TASK DIRECTIONS: The stretch wanted below opens at the line containing "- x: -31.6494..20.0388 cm" and closes at the line containing "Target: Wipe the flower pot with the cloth". Please return it exactly, with no other lines.
*** Begin section ***
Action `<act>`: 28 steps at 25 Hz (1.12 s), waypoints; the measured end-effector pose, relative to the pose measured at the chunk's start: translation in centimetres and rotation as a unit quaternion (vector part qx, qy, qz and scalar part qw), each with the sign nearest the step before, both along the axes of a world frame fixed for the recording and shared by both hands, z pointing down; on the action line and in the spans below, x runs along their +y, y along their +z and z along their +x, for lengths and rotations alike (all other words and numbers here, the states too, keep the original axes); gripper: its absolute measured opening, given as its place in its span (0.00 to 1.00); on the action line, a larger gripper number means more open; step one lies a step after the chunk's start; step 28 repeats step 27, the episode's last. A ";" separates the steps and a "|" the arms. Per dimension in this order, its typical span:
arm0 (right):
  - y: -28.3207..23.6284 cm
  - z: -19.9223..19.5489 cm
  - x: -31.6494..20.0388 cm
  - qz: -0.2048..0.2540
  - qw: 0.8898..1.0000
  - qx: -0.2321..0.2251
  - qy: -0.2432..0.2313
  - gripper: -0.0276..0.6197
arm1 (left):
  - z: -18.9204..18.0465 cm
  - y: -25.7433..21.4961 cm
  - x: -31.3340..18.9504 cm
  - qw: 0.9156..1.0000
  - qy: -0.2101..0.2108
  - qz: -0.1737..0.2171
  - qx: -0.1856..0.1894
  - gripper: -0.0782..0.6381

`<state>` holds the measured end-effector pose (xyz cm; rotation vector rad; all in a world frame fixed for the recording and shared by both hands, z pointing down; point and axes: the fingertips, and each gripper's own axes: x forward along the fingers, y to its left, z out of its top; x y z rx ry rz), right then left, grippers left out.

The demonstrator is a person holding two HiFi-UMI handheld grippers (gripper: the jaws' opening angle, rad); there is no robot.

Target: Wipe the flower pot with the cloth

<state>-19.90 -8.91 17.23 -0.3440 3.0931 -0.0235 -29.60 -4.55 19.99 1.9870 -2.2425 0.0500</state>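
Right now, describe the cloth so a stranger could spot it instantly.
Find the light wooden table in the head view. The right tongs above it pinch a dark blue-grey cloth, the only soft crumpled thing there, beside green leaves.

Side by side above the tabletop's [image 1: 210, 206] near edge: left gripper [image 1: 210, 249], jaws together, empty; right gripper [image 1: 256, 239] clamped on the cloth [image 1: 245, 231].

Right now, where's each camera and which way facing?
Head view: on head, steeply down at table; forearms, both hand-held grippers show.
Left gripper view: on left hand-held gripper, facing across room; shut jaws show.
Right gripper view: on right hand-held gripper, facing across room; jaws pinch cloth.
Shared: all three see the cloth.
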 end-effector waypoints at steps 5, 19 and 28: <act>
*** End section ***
ANSWER TO THE PROBLEM:
  - x: -31.6494..20.0388 cm
  - qz: -0.2048..0.2540
  - qw: 0.8898..1.0000
  - qx: -0.2321..0.2251
  - qy: -0.2432..0.2313
  - gripper: -0.0276..0.6197
arm1 (left):
  - z: -18.9204..18.0465 cm
  - y: -25.7433..21.4961 cm
  - x: -31.3340..18.9504 cm
  - qw: 0.9156..1.0000
  - qy: -0.2101..0.2108
  - qz: -0.1737..0.2171
  - qx: -0.1856..0.1894
  - gripper: -0.0782..0.6381

`<state>` holds the measured end-effector pose (xyz cm; rotation vector rad; all in a world frame fixed for the recording and shared by both hands, z pointing down; point and axes: the fingertips, and each gripper's own axes: x forward along the fingers, y to its left, z out of its top; x y z rx ry rz), right then left, grippers left out.

The demonstrator is a person holding two HiFi-UMI handheld grippers (gripper: the jaws' opening angle, rad); there is no robot.

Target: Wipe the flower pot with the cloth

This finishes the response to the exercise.